Items from a data source
───

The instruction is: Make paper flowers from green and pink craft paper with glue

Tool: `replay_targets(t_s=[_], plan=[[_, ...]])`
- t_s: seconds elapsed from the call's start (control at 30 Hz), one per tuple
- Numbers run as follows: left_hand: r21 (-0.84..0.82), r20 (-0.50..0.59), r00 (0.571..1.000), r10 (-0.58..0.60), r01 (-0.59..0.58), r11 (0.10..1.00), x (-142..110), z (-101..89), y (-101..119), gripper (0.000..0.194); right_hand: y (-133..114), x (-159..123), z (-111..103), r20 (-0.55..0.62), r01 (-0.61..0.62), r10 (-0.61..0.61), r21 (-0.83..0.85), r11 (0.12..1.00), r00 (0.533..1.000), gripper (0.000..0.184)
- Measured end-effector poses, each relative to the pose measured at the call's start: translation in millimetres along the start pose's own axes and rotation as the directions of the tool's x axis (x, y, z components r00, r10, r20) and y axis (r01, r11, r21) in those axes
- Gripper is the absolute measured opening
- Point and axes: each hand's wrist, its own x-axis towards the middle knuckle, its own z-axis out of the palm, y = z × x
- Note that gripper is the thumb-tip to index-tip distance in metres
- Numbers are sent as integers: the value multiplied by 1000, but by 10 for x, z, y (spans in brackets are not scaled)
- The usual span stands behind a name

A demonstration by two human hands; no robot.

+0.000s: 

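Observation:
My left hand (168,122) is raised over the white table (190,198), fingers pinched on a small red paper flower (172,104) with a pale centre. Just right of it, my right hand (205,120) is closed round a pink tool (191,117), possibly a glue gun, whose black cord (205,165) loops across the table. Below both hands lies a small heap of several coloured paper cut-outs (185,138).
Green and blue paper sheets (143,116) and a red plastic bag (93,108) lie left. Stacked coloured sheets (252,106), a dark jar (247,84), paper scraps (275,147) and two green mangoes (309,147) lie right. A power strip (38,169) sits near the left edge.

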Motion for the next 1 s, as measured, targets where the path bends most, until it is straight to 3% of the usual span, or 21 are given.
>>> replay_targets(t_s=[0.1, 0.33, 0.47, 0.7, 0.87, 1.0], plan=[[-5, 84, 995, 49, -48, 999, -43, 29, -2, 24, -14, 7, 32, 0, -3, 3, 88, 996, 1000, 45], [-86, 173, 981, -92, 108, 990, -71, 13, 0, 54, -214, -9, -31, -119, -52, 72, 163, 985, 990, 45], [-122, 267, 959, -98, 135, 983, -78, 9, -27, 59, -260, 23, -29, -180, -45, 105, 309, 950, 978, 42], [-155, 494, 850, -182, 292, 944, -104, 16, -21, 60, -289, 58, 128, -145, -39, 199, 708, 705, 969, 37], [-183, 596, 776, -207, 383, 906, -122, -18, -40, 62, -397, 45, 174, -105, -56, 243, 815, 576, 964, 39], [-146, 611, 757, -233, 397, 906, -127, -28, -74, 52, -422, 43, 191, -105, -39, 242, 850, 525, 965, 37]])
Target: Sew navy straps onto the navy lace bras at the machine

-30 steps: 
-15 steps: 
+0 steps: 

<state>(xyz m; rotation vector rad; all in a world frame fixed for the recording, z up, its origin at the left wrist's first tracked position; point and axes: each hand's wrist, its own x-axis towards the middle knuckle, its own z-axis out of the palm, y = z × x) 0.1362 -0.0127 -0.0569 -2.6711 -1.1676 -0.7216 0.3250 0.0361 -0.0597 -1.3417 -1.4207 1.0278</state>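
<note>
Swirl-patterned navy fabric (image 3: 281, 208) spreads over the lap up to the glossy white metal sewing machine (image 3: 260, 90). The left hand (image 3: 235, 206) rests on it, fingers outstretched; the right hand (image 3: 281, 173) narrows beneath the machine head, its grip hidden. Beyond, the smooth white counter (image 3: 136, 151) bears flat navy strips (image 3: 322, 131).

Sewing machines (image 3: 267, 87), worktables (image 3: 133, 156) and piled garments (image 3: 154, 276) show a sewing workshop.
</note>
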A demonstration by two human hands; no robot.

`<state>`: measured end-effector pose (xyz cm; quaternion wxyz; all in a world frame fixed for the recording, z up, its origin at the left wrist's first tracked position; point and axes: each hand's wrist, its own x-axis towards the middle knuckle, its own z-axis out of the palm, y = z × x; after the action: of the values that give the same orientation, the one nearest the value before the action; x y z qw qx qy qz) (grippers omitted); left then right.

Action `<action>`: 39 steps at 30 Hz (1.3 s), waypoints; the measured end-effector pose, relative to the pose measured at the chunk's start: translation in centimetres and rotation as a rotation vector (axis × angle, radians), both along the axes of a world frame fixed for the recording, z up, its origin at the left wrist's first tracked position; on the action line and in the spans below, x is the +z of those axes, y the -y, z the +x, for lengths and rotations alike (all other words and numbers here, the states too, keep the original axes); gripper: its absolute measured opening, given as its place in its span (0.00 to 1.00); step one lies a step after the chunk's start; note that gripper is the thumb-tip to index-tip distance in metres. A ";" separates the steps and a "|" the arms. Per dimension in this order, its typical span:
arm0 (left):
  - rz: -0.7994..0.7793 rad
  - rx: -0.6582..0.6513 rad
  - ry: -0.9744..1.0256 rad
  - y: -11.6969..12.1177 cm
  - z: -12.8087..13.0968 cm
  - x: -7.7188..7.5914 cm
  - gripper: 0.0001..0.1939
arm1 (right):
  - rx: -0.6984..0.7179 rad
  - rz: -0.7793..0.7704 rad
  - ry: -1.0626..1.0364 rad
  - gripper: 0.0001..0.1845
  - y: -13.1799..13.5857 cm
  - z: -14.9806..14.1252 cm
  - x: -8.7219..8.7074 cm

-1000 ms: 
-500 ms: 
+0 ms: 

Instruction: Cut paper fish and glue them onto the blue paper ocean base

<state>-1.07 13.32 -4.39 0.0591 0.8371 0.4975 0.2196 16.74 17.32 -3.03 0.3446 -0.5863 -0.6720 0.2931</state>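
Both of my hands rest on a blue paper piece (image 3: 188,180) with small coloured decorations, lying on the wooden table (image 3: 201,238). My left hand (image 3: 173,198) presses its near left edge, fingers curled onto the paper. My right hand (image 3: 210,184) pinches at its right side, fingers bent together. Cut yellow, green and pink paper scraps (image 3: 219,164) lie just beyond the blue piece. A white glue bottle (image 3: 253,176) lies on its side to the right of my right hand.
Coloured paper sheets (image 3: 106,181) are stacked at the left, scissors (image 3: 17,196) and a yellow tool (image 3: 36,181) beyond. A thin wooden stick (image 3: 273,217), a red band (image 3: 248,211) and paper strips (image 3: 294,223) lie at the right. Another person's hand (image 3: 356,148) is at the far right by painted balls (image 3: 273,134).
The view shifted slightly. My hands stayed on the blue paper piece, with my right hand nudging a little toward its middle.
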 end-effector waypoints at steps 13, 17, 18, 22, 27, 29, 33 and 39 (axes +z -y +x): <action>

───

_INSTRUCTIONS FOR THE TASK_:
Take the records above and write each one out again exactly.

_ANSWER TO THIS PROBLEM_:
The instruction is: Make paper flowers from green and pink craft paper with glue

Tool: `replay_targets(t_s=[_], plan=[[_, ...]])`
- t_s: seconds elapsed from the call's start (control at 30 Hz), one per tuple
- Numbers run as follows: left_hand: r21 (-0.84..0.82), r20 (-0.50..0.59), r00 (0.571..1.000), r10 (-0.58..0.60), r01 (-0.59..0.58), r11 (0.10..1.00), x (-142..110), z (-101..89), y (-101..119), gripper (0.000..0.194); right_hand: y (-133..114), x (-159..123), z (-111..103), r20 (-0.55..0.62), r01 (-0.61..0.62), r10 (-0.61..0.61), r21 (-0.83..0.85), r11 (0.12..1.00), r00 (0.533..1.000), gripper (0.000..0.184)
- Measured end-effector poses, each relative to the pose measured at the call's start: translation in millimetres along the start pose's own axes and rotation as the directions of the tool's x axis (x, y, z components r00, r10, r20) and y axis (r01, r11, r21) in those axes
- Gripper is the absolute measured opening
- Point and axes: each hand's wrist, its own x-axis towards the middle knuckle, its own z-axis out of the palm, y = z × x
- Note that gripper is the thumb-tip to index-tip distance in metres
- Numbers are sent as integers: the value multiplied by 1000, but by 10 for x, z, y (spans in brackets are not scaled)
- The usual span stands behind a name

A demonstration by two human hands; no robot.

+0.000s: 

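Observation:
My left hand (168,122) is raised over the white table (190,198), fingers pinched on a small red paper flower (172,104) with a pale centre. Just right of it, my right hand (205,120) is closed round a pink tool (191,117), possibly a glue gun, whose black cord (205,165) loops across the table. Below both hands lies a small heap of several coloured paper cut-outs (185,138).
Green and blue paper sheets (143,116) and a red plastic bag (93,108) lie left. Stacked coloured sheets (252,106), a dark jar (247,84), paper scraps (275,147) and two green mangoes (309,147) lie right. A power strip (38,169) sits near the left edge.
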
Motion for the next 1 s, as measured, targets where the path bends most, until it is straight to 3% of the usual span, or 21 are given.
>>> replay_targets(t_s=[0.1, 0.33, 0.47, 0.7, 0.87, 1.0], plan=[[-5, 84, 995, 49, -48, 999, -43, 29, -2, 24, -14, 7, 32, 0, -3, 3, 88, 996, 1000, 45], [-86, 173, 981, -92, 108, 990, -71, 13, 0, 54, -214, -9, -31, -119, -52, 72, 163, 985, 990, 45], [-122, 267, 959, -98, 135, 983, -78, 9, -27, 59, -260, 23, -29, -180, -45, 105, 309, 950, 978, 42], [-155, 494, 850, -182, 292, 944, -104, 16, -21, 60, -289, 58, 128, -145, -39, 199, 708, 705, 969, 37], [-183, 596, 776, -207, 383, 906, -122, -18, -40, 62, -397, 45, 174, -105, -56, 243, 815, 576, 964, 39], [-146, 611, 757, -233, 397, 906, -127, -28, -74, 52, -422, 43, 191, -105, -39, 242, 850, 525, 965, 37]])
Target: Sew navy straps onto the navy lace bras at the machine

-30 steps: 
-15 steps: 
+0 steps: 

<state>(xyz m; rotation vector rad; all in a world frame fixed for the recording, z up, its origin at the left wrist's first tracked position; point and axes: each hand's wrist, its own x-axis towards the middle knuckle, its own z-axis out of the palm, y = z × x) 0.1362 -0.0127 -0.0569 -2.6711 -1.1676 -0.7216 0.3250 0.0361 -0.0597 -1.3417 -1.4207 1.0278</state>
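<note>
Swirl-patterned navy fabric (image 3: 281, 208) spreads over the lap up to the glossy white metal sewing machine (image 3: 260, 90). The left hand (image 3: 235, 206) rests on it, fingers outstretched; the right hand (image 3: 281, 173) narrows beneath the machine head, its grip hidden. Beyond, the smooth white counter (image 3: 136, 151) bears flat navy strips (image 3: 322, 131).

Sewing machines (image 3: 267, 87), worktables (image 3: 133, 156) and piled garments (image 3: 154, 276) show a sewing workshop.
</note>
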A demonstration by two human hands; no robot.

`<state>`: measured end-effector pose (xyz cm; quaternion wxyz; all in a world frame fixed for the recording, z up, its origin at the left wrist's first tracked position; point and axes: each hand's wrist, its own x-axis towards the middle knuckle, its own z-axis out of the palm, y = z × x; after the action: of the values that give the same orientation, the one nearest the value before the action; x y z qw qx qy qz) (grippers omitted); left then right.

Action `<action>`: 39 steps at 30 Hz (1.3 s), waypoints; the measured end-effector pose, relative to the pose measured at the chunk's start: translation in centimetres and rotation as a rotation vector (axis × angle, radians), both along the axes of a world frame fixed for the recording, z up, its origin at the left wrist's first tracked position; on the action line and in the spans below, x is the +z of those axes, y the -y, z the +x, for lengths and rotations alike (all other words and numbers here, the states too, keep the original axes); gripper: its absolute measured opening, given as its place in its span (0.00 to 1.00); step one lies a step after the chunk's start; note that gripper is the thumb-tip to index-tip distance in metres. A ";" separates the steps and a "|" the arms. Per dimension in this order, its typical span:
arm0 (left):
  - rz: -0.7994..0.7793 rad
  - rx: -0.6582..0.6513 rad
  - ry: -0.9744..1.0256 rad
  - y: -11.6969..12.1177 cm
  - z: -12.8087..13.0968 cm
  - x: -7.7188..7.5914 cm
  - gripper: 0.0001..0.1939
arm1 (right):
  - rx: -0.6984..0.7179 rad
  - rz: -0.7793..0.7704 rad
  - ry: -1.0626..1.0364 rad
  - gripper: 0.0001..0.1845
  - y: -13.1799..13.5857 cm
  - z: -14.9806..14.1252 cm
  - x: -8.7219..8.7074 cm

-1000 ms: 
-500 ms: 
+0 ms: 

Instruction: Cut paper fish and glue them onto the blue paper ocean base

<state>-1.07 13.32 -4.39 0.0591 0.8371 0.4975 0.2196 16.74 17.32 -3.03 0.3446 -0.5863 -0.6720 0.2931</state>
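Both of my hands rest on a blue paper piece (image 3: 188,180) with small coloured decorations, lying on the wooden table (image 3: 201,238). My left hand (image 3: 173,198) presses its near left edge, fingers curled onto the paper. My right hand (image 3: 210,184) pinches at its right side, fingers bent together. Cut yellow, green and pink paper scraps (image 3: 219,164) lie just beyond the blue piece. A white glue bottle (image 3: 253,176) lies on its side to the right of my right hand.
Coloured paper sheets (image 3: 106,181) are stacked at the left, scissors (image 3: 17,196) and a yellow tool (image 3: 36,181) beyond. A thin wooden stick (image 3: 273,217), a red band (image 3: 248,211) and paper strips (image 3: 294,223) lie at the right. Another person's hand (image 3: 356,148) is at the far right by painted balls (image 3: 273,134).
The view shifted slightly. My hands stayed on the blue paper piece, with my right hand nudging a little toward its middle.
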 end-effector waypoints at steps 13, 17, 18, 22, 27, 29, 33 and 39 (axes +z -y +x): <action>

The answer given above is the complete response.